- What is needed:
Only the lines from the one with "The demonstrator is" through the last line of the material below belong in the answer, copied exactly and without pictures.

○ ○ ○ ○

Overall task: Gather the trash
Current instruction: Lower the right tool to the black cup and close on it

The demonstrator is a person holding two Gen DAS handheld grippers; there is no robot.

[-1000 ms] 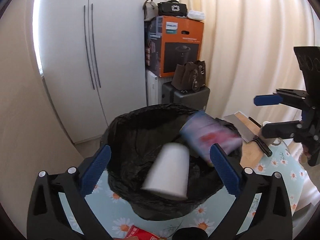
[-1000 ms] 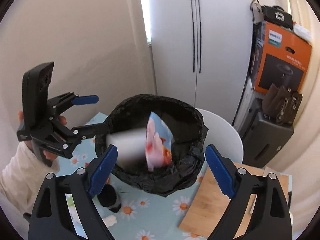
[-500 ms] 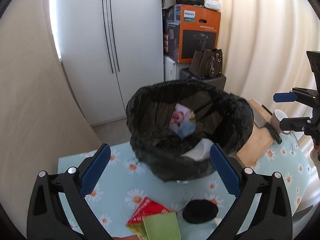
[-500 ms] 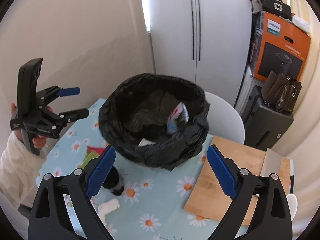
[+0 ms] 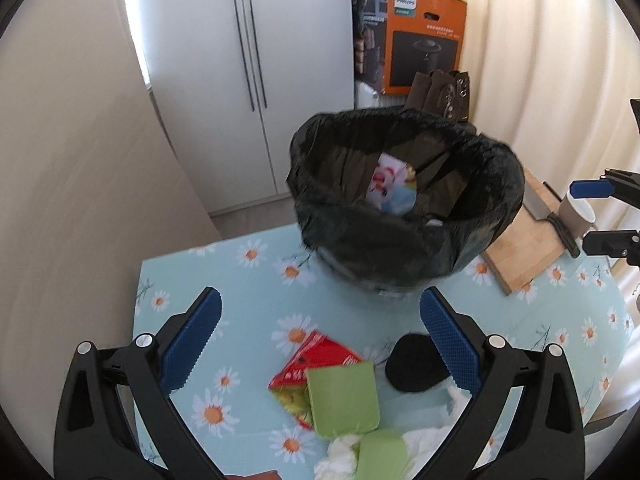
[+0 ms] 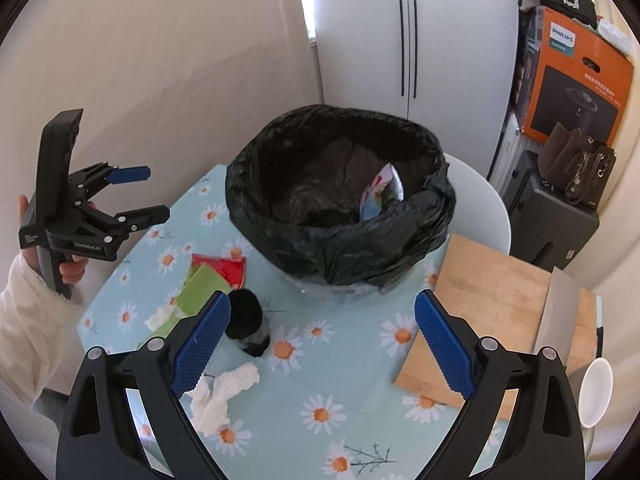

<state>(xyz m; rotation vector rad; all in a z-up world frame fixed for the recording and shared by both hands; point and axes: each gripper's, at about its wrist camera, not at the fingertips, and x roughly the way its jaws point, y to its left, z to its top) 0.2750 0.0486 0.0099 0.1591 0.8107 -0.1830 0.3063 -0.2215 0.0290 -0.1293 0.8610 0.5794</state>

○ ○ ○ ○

- Answer area:
The demonstrator is a person holding two Gen DAS handheld grippers; there is no robot.

[-1000 ms] 
[-1000 ms] 
[-500 ms] 
[-500 ms] 
[+0 ms] 
[+0 ms] 

<state>(xyz m; rotation vector rad; all in a z-up world frame fixed for the recording and shared by both hands; point and axes: each gripper's, at about its wrist camera, not at the fingertips, and x roughly the way its jaws point, y to its left, z to its top) 0.2750 0.0486 0.0099 0.1591 0.8107 -0.1830 0.3063 -0.2215 0.0290 -0.1293 0.8610 0.5794</state>

No more output is required.